Un monde avec des pommes rondes et des ballons ovales

Crise passagère ou durable pour le rugby à XV ? Edmond Lataillade, Jérôme Thion, Soso Puleoto, Richard Tardits, Robert Rabagny et Benoît Baratchart donnent leur avis mercredi prochain.

En 1974, un espèce d’allumé, agronome de profession, se présentait aux élections présidentielles en même temps que Chaban-Delmas, Giscard d’Estaing, Mitterrand, ou Laguillier. René Dumont se distinguait des autres candidats car il était le seul à se présenter devant les Français en pull… et avec une pomme sur le pupitre.

Le rugby et la politique étaient déjà à cette époque là mes deux grandes passions. Tocard assumé, je remplaçais la qualité par la quantité, disputant parfois trois matches par semaine, le jeudi avec l’université de Paris 1, le dimanche avec le SCUF et parfois le samedi avec des copains en corpo. Une gloutonnerie rugbystique impossible de nos jours où le niveau physique est autrement intense.

Originaire d’un milieu paysan et ancré dans l’idée que la terre nourrirait toujours ses enfants, René Dumont m’avait sidéré en montrant la pomme posée sur le bureau et en annonçant qu’un jour on pourrait se retrouver sur une terre où ce fruit aurait disparu. Une idée qui me paraissait ahurissante ainsi qu’à nombre de Français puisque ce précurseur des écologistes n’avait totalisé qu’1,32 % de suffrages. Quarante ans plus tard la prédiction de René Dumont, décédé en 2001, apparaît terriblement d’actualité.

Et comme la vie est une vaste blague, quatre cents matches officiels plus tard, chiffre estimé des rencontres que j’ai dû disputer, puisque j’ai joué jusqu’à trente-neuf ans, me voilà maintenant presque au même âge que René Dumont en 1974.
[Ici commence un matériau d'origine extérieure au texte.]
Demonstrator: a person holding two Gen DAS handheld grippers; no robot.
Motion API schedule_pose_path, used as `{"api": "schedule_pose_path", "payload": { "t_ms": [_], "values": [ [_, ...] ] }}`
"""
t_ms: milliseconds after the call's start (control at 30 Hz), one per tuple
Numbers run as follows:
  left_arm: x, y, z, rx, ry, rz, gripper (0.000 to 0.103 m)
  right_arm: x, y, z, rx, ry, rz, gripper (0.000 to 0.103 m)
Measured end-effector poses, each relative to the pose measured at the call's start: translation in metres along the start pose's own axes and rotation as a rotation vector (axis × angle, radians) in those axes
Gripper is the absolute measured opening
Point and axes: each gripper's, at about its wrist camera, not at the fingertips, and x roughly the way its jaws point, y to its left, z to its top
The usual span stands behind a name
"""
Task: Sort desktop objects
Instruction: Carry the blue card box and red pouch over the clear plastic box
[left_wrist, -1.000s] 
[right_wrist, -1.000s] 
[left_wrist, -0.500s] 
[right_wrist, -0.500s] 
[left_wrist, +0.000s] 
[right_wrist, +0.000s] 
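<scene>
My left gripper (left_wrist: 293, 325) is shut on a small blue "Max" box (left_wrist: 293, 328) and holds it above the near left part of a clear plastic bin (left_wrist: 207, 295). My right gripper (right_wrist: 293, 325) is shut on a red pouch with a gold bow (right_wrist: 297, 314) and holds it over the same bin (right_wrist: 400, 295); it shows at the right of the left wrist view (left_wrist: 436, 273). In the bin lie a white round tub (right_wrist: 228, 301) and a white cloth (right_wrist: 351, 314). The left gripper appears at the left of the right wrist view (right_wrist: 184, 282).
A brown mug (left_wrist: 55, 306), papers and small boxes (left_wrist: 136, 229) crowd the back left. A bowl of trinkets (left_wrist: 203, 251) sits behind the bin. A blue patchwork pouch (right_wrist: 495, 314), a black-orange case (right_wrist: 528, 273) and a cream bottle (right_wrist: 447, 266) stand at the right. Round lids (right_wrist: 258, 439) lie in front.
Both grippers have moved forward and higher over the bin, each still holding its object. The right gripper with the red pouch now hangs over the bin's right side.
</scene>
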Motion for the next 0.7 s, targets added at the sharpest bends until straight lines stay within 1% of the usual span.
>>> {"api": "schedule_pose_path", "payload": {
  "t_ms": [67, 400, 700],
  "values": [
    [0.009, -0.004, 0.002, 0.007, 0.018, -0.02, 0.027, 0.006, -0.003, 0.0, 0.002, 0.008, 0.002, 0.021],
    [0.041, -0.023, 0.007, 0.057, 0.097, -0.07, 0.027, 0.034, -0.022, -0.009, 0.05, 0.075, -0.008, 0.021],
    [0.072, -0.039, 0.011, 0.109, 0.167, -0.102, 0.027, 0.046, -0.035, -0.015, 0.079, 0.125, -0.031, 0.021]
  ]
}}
Le rugby est toujours ma passion, mon emploi du temps actuel est toujours organisé en fonction des matches et, comble du ridicule, j’ai demandé à mon épouse si je pars le premier d’être enterré avec un ballon de rugby. J’espère de toutes mes forces me tromper sur « mon » sport, mais le rugby à XV avec ses contradictions, ses incapacités à se réformer, ses règles qui ne sont plus les mêmes suivant les niveaux… et la concurrence du VII, me semble en grand danger et susceptible de disparaître. C’est pour cette raison que j’ai écrit « Rugby en péril ». Et pour ma descendance, je ne peux que souhaiter un monde avec des pommes rondes et des ballons ovales.

Avec la gentillesse qui les caractérise, Edmond Lataillade, mais aussi Jérôme Thion, Soso Puleoto, Richard Tardits, Géronimo Rabagny et Benoît Baratchart ont accepté de participer à un débat, mercredi prochain à 18h30 au Txik Txak, à côté du Jai Alaï d’Aguilera pour savoir si la télé (« Les payeurs ont toujours raison » ) est dans son droit de dicter le calendrier aux clubs à la veille du derby Aviron-Biarritz que tout le monde aurait souhaité voir jouer un dimanche, et pour tenter de voir si le rugby à XV traverse une crise passagère ou durable.

L’entrée est bien évidemment gratuite et le monde du rugby attendu. La dédicace de « Rugby en péril », en vente sur place, sera possible après le débat. Avec un stylo rouge pour les Biarrots, bleu ciel pour les Bayonnais et de la couleur de votre choix pour tous les autres…

 

Un « touriste » a-t-il le droit à la parole?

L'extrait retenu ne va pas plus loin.